Magnetic soft modes in the locally distorted triangular antiferromagnet alpha-CaCr2O4

TL;DR

This study investigates the phase diagram and magnetic excitations of a distorted triangular antiferromagnet, alpha-CaCr2O4, revealing stable 120° spin structures and unusual roton-like minima through neutron scattering.

Contribution

It introduces a new type of two-dimensional distortion in triangular antiferromagnets and demonstrates its effects on magnetic order and excitations, especially in alpha-CaCr2O4.

Findings

Stable 120° spin structure over a wide exchange range

Discovery of roton-like minima in excitation spectrum

Proximity of alpha-CaCr2O4 to phase boundary

Abstract

In this paper we explore the phase diagram and excitations of a distorted triangular lattice antiferromagnet. The unique two-dimensional distortion considered here is very different from the 'isosceles'-type distortion that has been extensively investigated.
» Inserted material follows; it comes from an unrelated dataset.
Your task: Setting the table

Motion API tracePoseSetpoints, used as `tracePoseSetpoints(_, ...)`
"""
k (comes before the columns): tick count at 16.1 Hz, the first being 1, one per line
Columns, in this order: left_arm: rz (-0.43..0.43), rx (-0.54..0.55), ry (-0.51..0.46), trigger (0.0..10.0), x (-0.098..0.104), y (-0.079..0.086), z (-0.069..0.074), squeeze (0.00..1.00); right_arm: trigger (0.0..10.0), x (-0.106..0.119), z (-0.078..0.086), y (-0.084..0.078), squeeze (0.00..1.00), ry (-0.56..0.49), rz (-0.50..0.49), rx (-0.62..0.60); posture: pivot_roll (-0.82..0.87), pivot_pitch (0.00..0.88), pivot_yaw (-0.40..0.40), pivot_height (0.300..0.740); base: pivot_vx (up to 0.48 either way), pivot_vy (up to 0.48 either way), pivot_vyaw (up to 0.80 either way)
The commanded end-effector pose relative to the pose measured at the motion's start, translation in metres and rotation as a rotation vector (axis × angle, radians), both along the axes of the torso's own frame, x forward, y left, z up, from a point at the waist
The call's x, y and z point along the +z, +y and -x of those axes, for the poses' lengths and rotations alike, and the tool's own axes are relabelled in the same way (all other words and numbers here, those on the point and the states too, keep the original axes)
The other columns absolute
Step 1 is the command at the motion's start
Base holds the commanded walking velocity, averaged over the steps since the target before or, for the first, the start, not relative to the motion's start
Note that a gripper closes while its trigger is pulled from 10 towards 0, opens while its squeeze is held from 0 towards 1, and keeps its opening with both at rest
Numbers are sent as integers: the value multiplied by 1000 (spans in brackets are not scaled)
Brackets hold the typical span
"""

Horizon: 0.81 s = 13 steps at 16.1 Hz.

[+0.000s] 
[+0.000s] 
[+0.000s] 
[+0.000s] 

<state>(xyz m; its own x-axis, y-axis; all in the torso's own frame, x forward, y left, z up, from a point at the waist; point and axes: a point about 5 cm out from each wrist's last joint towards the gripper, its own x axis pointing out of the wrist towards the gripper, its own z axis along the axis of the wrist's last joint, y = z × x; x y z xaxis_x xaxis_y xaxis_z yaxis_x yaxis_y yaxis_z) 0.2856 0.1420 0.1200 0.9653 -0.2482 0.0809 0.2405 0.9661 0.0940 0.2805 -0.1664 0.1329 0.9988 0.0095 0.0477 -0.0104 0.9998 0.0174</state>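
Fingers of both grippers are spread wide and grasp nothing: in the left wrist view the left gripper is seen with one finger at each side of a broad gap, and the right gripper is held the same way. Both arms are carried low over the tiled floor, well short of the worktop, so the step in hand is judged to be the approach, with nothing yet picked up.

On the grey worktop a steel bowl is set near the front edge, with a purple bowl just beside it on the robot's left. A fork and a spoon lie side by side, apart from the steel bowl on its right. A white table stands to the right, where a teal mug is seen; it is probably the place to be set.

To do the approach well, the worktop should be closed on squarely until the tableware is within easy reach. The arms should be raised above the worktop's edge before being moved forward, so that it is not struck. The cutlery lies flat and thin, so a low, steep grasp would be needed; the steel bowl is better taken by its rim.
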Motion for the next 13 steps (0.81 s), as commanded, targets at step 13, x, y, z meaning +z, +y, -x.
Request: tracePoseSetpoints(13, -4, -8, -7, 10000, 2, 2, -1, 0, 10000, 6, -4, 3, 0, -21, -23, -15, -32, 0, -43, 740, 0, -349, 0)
We show that it is able to stabilize a 120{\deg} spin structure for a large range of exchange interaction values, while new structures are found for extreme distortions. A physical realization of this model is \alpha-CaCr2O4 which has 120{\deg} structure but lies very close to the phase boundary. This is verified by inelastic neutron scattering which reveals unusual roton-like minima at reciprocal space points different from those corresponding to the magnetic order.